Дубовый листок - страница 8
Я очень скучал по Абрашке, но наступила осень и отец отдал меня в доминиканскую[7] школу.
В школе меня обучали послушанию, латинской грамматике, читать и писать по-польски, а также арифметике и началам алгебры и геометрии. Я знал на память пару речей Цицерона, которые мне ни разу в жизни не понадобились, и несколько стихов Горация и Виргилия. В школе у меня появилось много товарищей, но я предпочитал общество Яна и отца.
Мне было двенадцать лет, когда к отцу приехал в гости незнакомый пан. Должно быть, он был хорошим Другом отцу, очень уж долго они обнимались. Позже, когда уселись в комнате, отец спросил:
— Как наш Валериан?
Пан низко опустил голову и тихо сказал:
— Семь лет каторги.
— Ты был на суде? — спросил отец.
— Да, все девять дней с утра до вечера. Приговор исполнили три дня назад.
Пан закрыл лицо рукой и тяжело вздохнул, а отец побледнел и впился в него глазами. Потом этот пан рассказал, как Валериана с товарищами привезли на какую-то площадь в простой телеге и в сопровождении вооруженных жандармов завели в каре из российских и польских солдат. Палач сорвал с арестованных погоны и мундиры, сломал над их головами сабли и заставил сесть на землю. Им обрили головы, на ноги надели кандалы и приказали везти тачки. А солдаты что есть сил били в барабаны.
Пан поперхнулся и заплакал. Заплакал и мой отец.
— Не могу забыть лицо Валериана, — продолжал пан дрожащим голосом. — Мертвецки бледный, он шел, путаясь в кандалах, и толкал тачку… Но он высоко держал голову и смотрел прямо в глаза всему войску. Глядя на это, многие офицеры и солдаты плакали.
Тут пан посмотрел на меня и сказал отцу:
— Не лучше ли хлопчику погулять?
— Ты что? Испугался? — спросил отец, обнимая меня. — Слушай! Пора и тебе узнавать, что терпит родина… Значит, умер наш Валериан!..
— Да, это почти смерть, — отвечал пан. — Оттуда же их сразу увезли в крепость… в Замосцье…
Я не мог заснуть в тот вечер. Лежал И плакал о Валериане. Я еще не понимал, что за церемония с ломанием сабли и тачками, но чувствовал, что это очень страшно, ведь иначе отец мой и гость так не расстраивались бы.
Осторожно ступая, отец зашел в спальню, чтобы благословить меня. Мы встретились взглядами.
— Ты не спишь, Михал, почему?
— Ойче, — сказал я, — кто этот Валериан? Очень жалко его. Можно мне прийти спать рядом с тобой, и ты расскажешь.
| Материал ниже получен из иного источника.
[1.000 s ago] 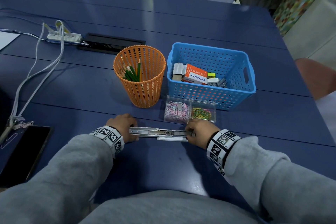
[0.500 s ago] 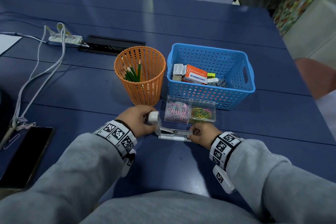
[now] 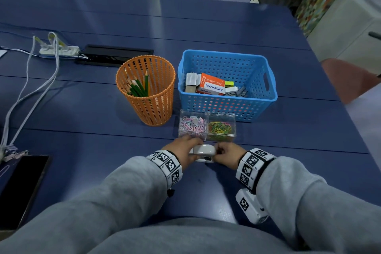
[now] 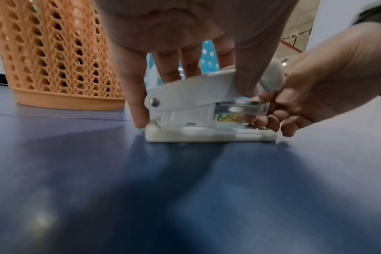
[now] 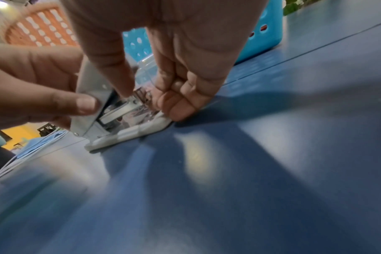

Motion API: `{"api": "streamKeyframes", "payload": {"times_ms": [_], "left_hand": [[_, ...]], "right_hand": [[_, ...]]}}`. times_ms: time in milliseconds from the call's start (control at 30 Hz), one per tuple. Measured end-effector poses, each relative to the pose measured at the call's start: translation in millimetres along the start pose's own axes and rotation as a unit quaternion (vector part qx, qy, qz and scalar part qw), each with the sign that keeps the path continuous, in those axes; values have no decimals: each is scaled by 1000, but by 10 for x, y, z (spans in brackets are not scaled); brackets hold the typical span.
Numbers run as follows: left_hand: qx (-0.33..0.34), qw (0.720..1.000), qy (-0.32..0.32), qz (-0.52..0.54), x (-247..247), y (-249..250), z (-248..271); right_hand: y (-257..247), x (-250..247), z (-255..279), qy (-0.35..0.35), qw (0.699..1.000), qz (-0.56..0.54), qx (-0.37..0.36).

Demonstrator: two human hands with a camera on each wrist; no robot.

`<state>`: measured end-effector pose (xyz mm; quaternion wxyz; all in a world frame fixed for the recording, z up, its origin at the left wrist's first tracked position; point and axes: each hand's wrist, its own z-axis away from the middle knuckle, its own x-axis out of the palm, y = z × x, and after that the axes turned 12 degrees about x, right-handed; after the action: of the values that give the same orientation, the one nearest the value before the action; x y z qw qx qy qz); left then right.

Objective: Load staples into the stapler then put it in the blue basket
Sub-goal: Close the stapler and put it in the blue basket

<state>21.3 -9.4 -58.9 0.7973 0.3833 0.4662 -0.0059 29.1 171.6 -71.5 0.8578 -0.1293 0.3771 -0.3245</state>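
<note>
Closing the stapler (image 4: 198, 103) on the desk's (image 3: 82, 140) near edge, I grip its lid with my left hand (image 3: 181, 151), my right hand (image 3: 225, 155) pinching the front; the blue basket (image 3: 226, 107) comes next.

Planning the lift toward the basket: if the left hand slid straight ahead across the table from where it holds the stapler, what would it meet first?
Probably the clear paperclip box: it sits just beyond the left hand, whose fingers grip the stapler. The blue basket stands behind the box; the gap is hard to judge.
</note>
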Motion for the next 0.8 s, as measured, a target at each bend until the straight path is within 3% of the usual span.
{"api": "streamKeyframes", "payload": {"times_ms": [167, 333, 433, 600, 800], "left_hand": [[-20, 998, -30, -53, 13, -50, -55], [-25, 994, -53, -98, -16, -51, -84], [-16, 993, -60, -97, -8, -32, -72], [7, 998, -14, -53, -24, -1, -17], [47, 997, 59, -27, -225, 126, 1]], "right_hand": [[28, -81, 52, -77, 997, -10, -13], [47, -37, 124, -7, 999, -45, -26], [73, 26, 75, -19, 994, -103, -9], [19, -37, 144, -122, 965, -230, -3], [-65, -256, 295, -68, 962, -257, -54]]}}
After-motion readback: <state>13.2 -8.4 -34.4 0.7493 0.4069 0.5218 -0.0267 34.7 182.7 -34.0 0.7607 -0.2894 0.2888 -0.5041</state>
Так я впервые узнал, кто такой Валериан Лукасиньский.
— Это настоящий благородный человек, умница, образованный, воспитанный офицер, но очень бедный.
— А за что его так наказали?
— Он хотел счастья для отчизны. Спи, мальчик. Подрастешь, я расскажу все подробно, — отвечал отец.
Через год, примерно в такую же пору, к нам приехал опять тот пан. Он рассказал, что Валериан Лукасиньский хотел убежать из крепости, но его поймали, и теперь он будет сидеть в тюрьме в два раза дольше.
А на следующую весну, когда мне исполнилось уже четырнадцать лет, докатилась до Ленчицы весть о бунте на Сенатской площади Петербурга. Об этом говорили вслух даже в школе.
Опять приезжал тот пан, но, несмотря на то, что я уже вырос, он разговаривал с отцом наедине.
Помню, за обедом я спросил у него:
— Не знает ли пан, где сейчас Лукасиньский?
Он потрепал меня по плечу и ответил:
— В крепости, хлопчик, в крепости и вот здесь, — и похлопал себя по груди. — И много у него нынче прибыло товарищей.
Позже, кажется в конце лета, опять заговорили о бунтовщиках. Новый царь их повесил.
А тот пан, что приезжал к отцу, больше не показывался. Однажды я спросил, где же он. Отец ответил, что его арестовали, а что с ним будет, неизвестно.
— Вместе с другими он продолжал дело Валериана Лукасиньского. Новый царь узнал об этом, когда пытал российских бунтарей. Наверное, и его повесят. Никогда и нигде об этом не смей говорить.
Хотя я еще не простился с мальчишеством и все происходило слишком далеко от Ленчицы, каждый раз при
упоминании о висельниках мною овладевала такая безысходная тоска, что я отказывался от игр, часами сидел, глядя в пространство, и даже во сне видел виселицу, кричал и бредил. Вероятно, поэтому отец начал избегать разговаривать при мне на такие темы.